Hasam mandó desmontar a los beréberes y ocultar a los caballos en un lugar donde la arboleda estaba más poblada. Ordenó a un hombre quedarse al cuidado de los animales y le recomendó que evitase los relinchos.
—Existe otra puerta en la parte posterior. La utilizan para que entren y salgan las recuas de acémilas de abastecimiento del palacio y por donde circulan los sirvientes, esclavos y los trabajadores del jardín y de la huerta.
—Enviaré a unos soldados a cegar esa entrada. ¿Cuántas personas nos encontraremos dentro? —preguntó Hasam.
—Entre esclavos y eunucos seguramente habrá unos setenta, además del Príncipe; cerca de treinta mujeres y ocho niños. El mayor de diez años —aclaró Abi Amir.
—Hemos traído pocos hombres. Si nos hacen frente nos pondrán en dificultades para reducirlos —se lamentó Hasam y pensó en una matanza.
—No habrá problemas. Piensa que, a excepción de los guardias de la escolta personal, los demás no han empuñado un arma jamás.
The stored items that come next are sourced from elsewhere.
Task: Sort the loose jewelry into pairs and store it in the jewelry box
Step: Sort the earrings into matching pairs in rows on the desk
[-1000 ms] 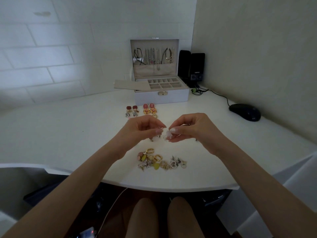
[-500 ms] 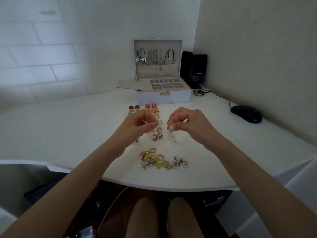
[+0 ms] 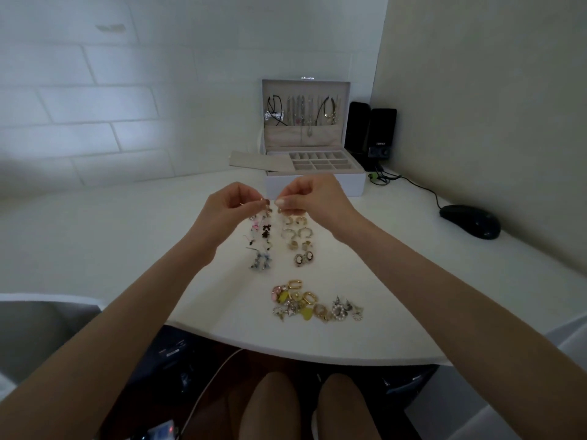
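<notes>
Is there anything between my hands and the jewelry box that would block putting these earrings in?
Nothing visible blocks it. The left hand and right hand hover just in front of the jewelry box, whose lid stands open with its compartments exposed. The beige panel sticks out to the box's left, clear of the path.

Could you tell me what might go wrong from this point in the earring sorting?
1. Both hands, left hand and right hand, pinch small pieces above the sorted rows; a drop could scatter those pairs.
2. The unsorted pile lies close to the desk edge; a forearm could sweep pieces off.
</notes>
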The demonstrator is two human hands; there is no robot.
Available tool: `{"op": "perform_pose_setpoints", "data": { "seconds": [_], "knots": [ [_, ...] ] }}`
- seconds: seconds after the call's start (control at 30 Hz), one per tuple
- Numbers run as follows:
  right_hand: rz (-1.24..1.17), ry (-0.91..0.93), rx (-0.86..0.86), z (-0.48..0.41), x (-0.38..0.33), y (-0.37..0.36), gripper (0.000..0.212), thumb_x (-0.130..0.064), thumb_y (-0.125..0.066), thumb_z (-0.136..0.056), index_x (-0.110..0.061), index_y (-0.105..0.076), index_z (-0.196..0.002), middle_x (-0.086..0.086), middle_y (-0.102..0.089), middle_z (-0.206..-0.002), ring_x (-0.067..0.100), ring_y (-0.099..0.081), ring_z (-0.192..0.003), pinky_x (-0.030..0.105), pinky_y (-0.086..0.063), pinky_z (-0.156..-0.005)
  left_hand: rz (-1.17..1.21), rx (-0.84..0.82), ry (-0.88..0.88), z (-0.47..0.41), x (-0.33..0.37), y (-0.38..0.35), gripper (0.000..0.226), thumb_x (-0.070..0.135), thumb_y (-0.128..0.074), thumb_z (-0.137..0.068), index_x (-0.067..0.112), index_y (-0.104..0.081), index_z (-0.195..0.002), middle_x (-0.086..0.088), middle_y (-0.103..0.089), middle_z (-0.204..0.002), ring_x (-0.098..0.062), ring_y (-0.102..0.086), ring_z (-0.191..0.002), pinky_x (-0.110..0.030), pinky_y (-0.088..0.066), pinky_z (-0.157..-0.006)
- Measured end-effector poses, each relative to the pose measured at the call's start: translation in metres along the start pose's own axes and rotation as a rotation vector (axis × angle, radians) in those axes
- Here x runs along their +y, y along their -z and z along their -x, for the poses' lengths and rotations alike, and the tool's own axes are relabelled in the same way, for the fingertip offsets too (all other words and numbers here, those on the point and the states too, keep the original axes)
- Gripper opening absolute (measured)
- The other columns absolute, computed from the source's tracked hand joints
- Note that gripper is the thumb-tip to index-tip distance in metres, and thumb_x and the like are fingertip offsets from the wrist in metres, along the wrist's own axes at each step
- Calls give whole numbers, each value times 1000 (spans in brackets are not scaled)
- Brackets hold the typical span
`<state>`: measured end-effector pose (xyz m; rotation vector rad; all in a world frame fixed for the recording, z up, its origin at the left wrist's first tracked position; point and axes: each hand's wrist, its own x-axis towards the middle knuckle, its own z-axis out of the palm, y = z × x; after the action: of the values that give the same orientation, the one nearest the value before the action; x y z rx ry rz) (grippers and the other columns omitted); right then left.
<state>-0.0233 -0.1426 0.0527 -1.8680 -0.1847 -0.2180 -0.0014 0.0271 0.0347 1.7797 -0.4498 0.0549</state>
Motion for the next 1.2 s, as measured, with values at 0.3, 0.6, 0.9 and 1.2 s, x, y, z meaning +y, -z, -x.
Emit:
{"op": "perform_pose_setpoints", "data": {
  "seconds": [0.3, 0.6, 0.9, 1.2],
  "knots": [
    [68, -13, -168, -65, -3, -47, 11, 3, -72, -76, -2, -66, -83, 13, -68, -76, 19, -67, -67, 23, -56, -64, -169, 82, 55, -24, -21, 40, 9, 14, -65, -84, 8, -60, -89, -2, -65, -81, 4, -58, -61, -3, -39, -54],
    [194, -129, -496, -93, 13, -73, 20, 11, -63, -79, 1, -63, -97, 18, -68, -86, 19, -69, -68, 28, -58, -71, -300, -60, 265, -29, -51, 66, 5, 12, -58, -87, 9, -61, -90, -4, -69, -82, -4, -60, -64, -11, -39, -51],
    [533, -38, -356, -127, 28, -92, 27, 12, -67, -74, -2, -66, -98, 14, -70, -94, 18, -65, -78, 10, -46, -53, -258, 23, 287, -71, -86, 64, 6, 14, -66, -82, 11, -65, -87, -4, -63, -83, -15, -56, -76, -22, -40, -64],
    [534, 42, -272, -149, 51, -88, 28, 13, -60, -76, -6, -59, -96, 10, -65, -85, 15, -59, -73, 16, -43, -58, -323, 74, 267, -107, -104, 56, 8, 16, -69, -80, 18, -61, -76, 2, -61, -74, -13, -55, -72, -24, -40, -63]
  ]
}}
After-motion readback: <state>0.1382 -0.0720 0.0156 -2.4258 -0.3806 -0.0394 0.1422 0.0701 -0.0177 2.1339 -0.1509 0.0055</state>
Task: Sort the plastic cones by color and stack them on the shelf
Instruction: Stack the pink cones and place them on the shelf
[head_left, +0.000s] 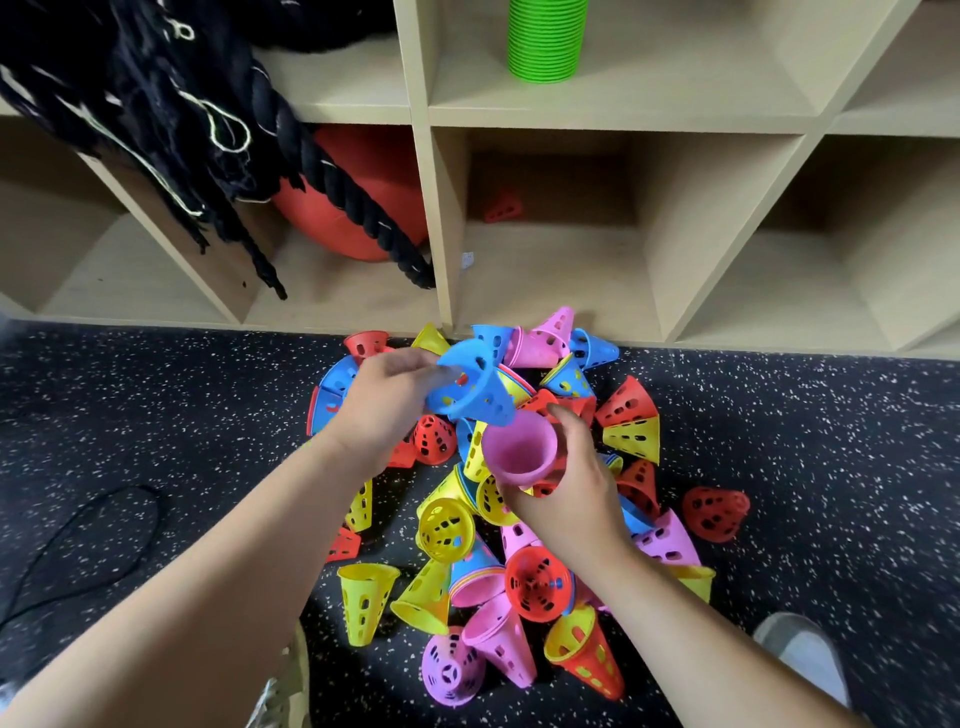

Cuando aparezcan tus hombres por la puerta, el miedo les paralizará y podrán encerrarlos en los pabellones sin alboroto.
—Son demasiados y nosotros muy pocos —se quejó Hasam.
—Tras el tapial nos encontraremos con el jardín y el palacio está detrás, aislado del resto de los edificios. Al Este del jardín empieza la huerta y al final, apoyado sobre el muro del cercado, se encuentra el pabellón de servicio. Allí estarán durmiendo los jardineros y los hortelanos. Son una treintena. En las cuadras, al otro extremo, encontraremos a diez. La mayoría acostados o seguramente todos. Al-Mugira tiene establecidas las guardias del pienso cada cinco horas. Los hombres de la escolta son antiguos soldados, con muchos años a la espalda, duermen en un barracón en el costado occidental, separado del palacio por un jardín y una alberca. El resto los encontraremos en las diversas dependencias de la casa principal.
Con la explicación de Abi Amir, Hasam se quedó pensativo y sacudió la cabeza lentamente. Le asombraban los dirigentes de Al-Andalus, se despedazaba como hienas y derramaban lágrimas con la misma facilidad de las plañideras. Adoraban el arte de la hipocresía y se consideraban verdaderos fieles. Con ese concepto vivía desde que llegó desde el Norte de África. En el desierto y en los montes de Berbería las gentes se conducían con normas de vida más sencillas. Hacían lo que debían y no buscaban disculpas ni exculpaciones baladíes para justificarse. Calculó con cuidado los posibles contratiempos y distribuyó las órdenes oportunas entre sus hombres.